Медсестра подсунула ему лист наблюдений. Врач отодвинул его в сторону. С положением дел у ЭТОГО пациента он знакомился сразу по прибытии на работу. Сейчас он хотел только посмотреть на него, ну и так, между прочим, что называется, «засветиться», засвидетельствовать свое рвение. Врач был молодым, перспективным завотделением и явно был не прочь преодолеть еще несколько ступенек вверх. А для того, кто сейчас лежал перед ним, ничего невозможного в этой стране не было. Во всяком случае, в этом были убеждены все, с кем он разговаривал. Отблеск этой славы упал и на него. Все, кто узнавал, что САМ лежит в его отделении, начинали относиться по-другому к нему самому. Только то, что этот великий человек, имея возможность выбрать именитейшие мировые клиники, вздумал попасть на лечение к ним, одномоментно изменило престиж учреждения и его личный статус.
— Почему нет приглашенных мною людей?
— Константин Алексеевич, — наставительно заговорил лечащий врач, — у вас послеоперационный период, одним из непременнейших требований адаптации является полный покой.
Пациент вздохнул. Этого молодого, амбициозного заведующего постоянно заносило — то он чуть ли не лебезил, а то принимался вещать нравоучительно-наставительным тоном — этакое светило медицины.
— Если не ошибаюсь, Николай Аркадьевич? — прервал пациент разглагольствования заведующего.
Врач запнулся на полуслове. Он представился сразу по появлении этого пациента в клинике, приходит в палату несколько раз на дню, медсестра, обращаясь к нему в присутствии больного, неоднократно упоминает его имя-отчество, а этот пациент делает вид, что едва может вспомнить, как его зовут. Это… скандал!
— Так вот, — пациент продолжал размеренным, спокойным тоном, но медсестра почувствовала, что от этого спокойствия у нее вдруг стали стынуть ноги, — мы с вами знакомы не так давно, но, я думаю, вы многое обо мне слышали. Одна из причин, по которой я оказался в этом разваливающемся без капремонта здании, вместо того чтобы быть, скажем, в Швейцарии или Штатах, это то, что здесь я мог бы заниматься работой, не прерываясь ни на день. Вы уже украли у меня три дня. Я согласился с этим потому, что действительно чувствовал себя плохо. Сегодня четвертый день. А что касается меня самого — запомните, только я принимаю решения, чем мне заниматься и как провести любой из оставшихся мне дней. Если вы этого до сих пор не поняли, я найду способ вам объяснить.

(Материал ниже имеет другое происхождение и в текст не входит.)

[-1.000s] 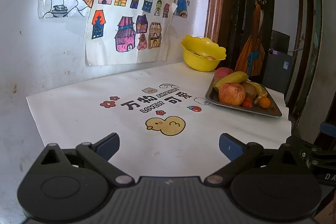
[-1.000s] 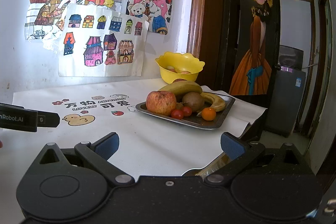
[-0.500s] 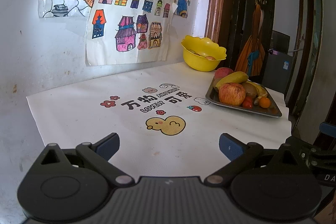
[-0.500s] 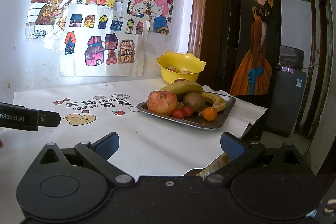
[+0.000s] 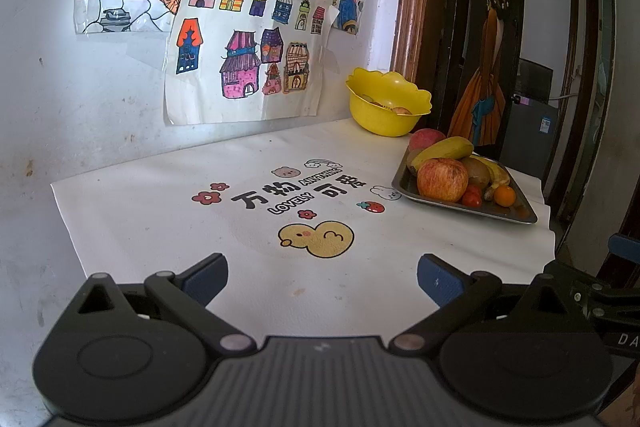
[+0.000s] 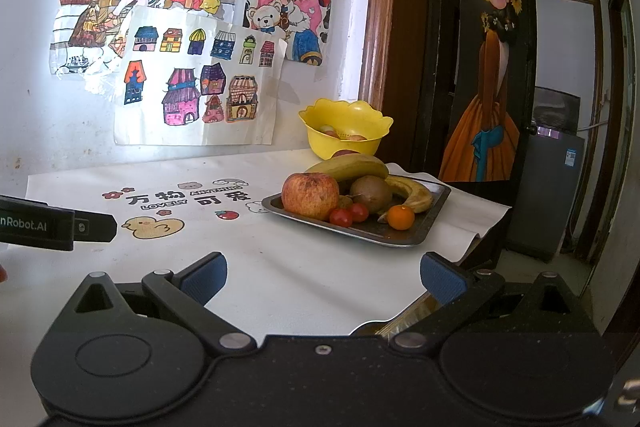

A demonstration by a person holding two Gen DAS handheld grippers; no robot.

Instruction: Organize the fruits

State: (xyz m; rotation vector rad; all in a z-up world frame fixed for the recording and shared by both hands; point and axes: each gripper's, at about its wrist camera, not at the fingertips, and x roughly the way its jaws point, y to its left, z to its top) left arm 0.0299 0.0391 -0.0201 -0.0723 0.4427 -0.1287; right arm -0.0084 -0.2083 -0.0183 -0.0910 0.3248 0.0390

В палате повисла напряженная тишина. Медсестра вжалась в спинку стула, кляня все на свете за то, что оказалась в палате в этот момент. Заведующий был чрезвычайно самолюбив, и можно было ожидать, что он постарается избавиться от свидетельницы выволочки, которую ему устроили, как нашкодившему котенку.
— Вы смеете мне угрожать? — Заведующий пытался держаться гоголем, но его выдал дрогнувший голос.
— Оставьте, — устало произнес пациент, — кто вы такой, чтобы МНЕ заниматься вашим запугиванием. Я попытался вам объяснить.
Заведующий, оскорбленно поджав губы, встал и гордо вышел из палаты. Медсестра, обмерев, сидела на стуле. Пациент мягко попросил:
— Принесите телефонную трубку.
От его доброжелательного голоса у нее немного отлегло. Она вытащила трубку из гнезда радиотелефона и передала ее больному. Он набрал какой-то номер и приложил трубку к уху:
— Георгий, это я. — В трубке что-то радостно забормотали, пациент поморщился и кивнул, будто собеседник на том конце мог его видеть. — Хорошо, но все после, а я бы хотел сегодня видеть Рудого. — Он сделал паузу, слушая ответ. — Не волнуйся, пропустят. Да, еще позвони в усадьбу, я хочу, чтоб вечером заехал Андрей. — Он нажал клавишу сброса, в трубке тренькнуло, и Богородцев начал набирать новый номер. Медсестра тихонько подошла к двери и выскользнула в коридор.
Рудой появился через полтора часа. Порфирий Исакович сильно сдал за последнее время. Увидев Рудого, испуганно вползающего в палату, хозяин даже испытал некоторое удовлетворение. Последнее время его начали посещать мысли о вечном. Так вот то, что он в свое время ограничил деятельность Рудого, несомненно, зачтется ему среди добрых дел. Когда он прищучил Рудого, то еще не представлял полностью всех масштабов его свершений. Количество трупов за спиной тогда еще вальяжного и полного амбиций Порфирия Исаковича исчислялось десятками. По объемам пролитой крови он мог соперничать только с ныне покойным Станиславом Владимировичем. Но тот был еще и извращенцем. Хозяин усмехнулся: «Ай-ай-ай, я скатываюсь в безудержный цинизм».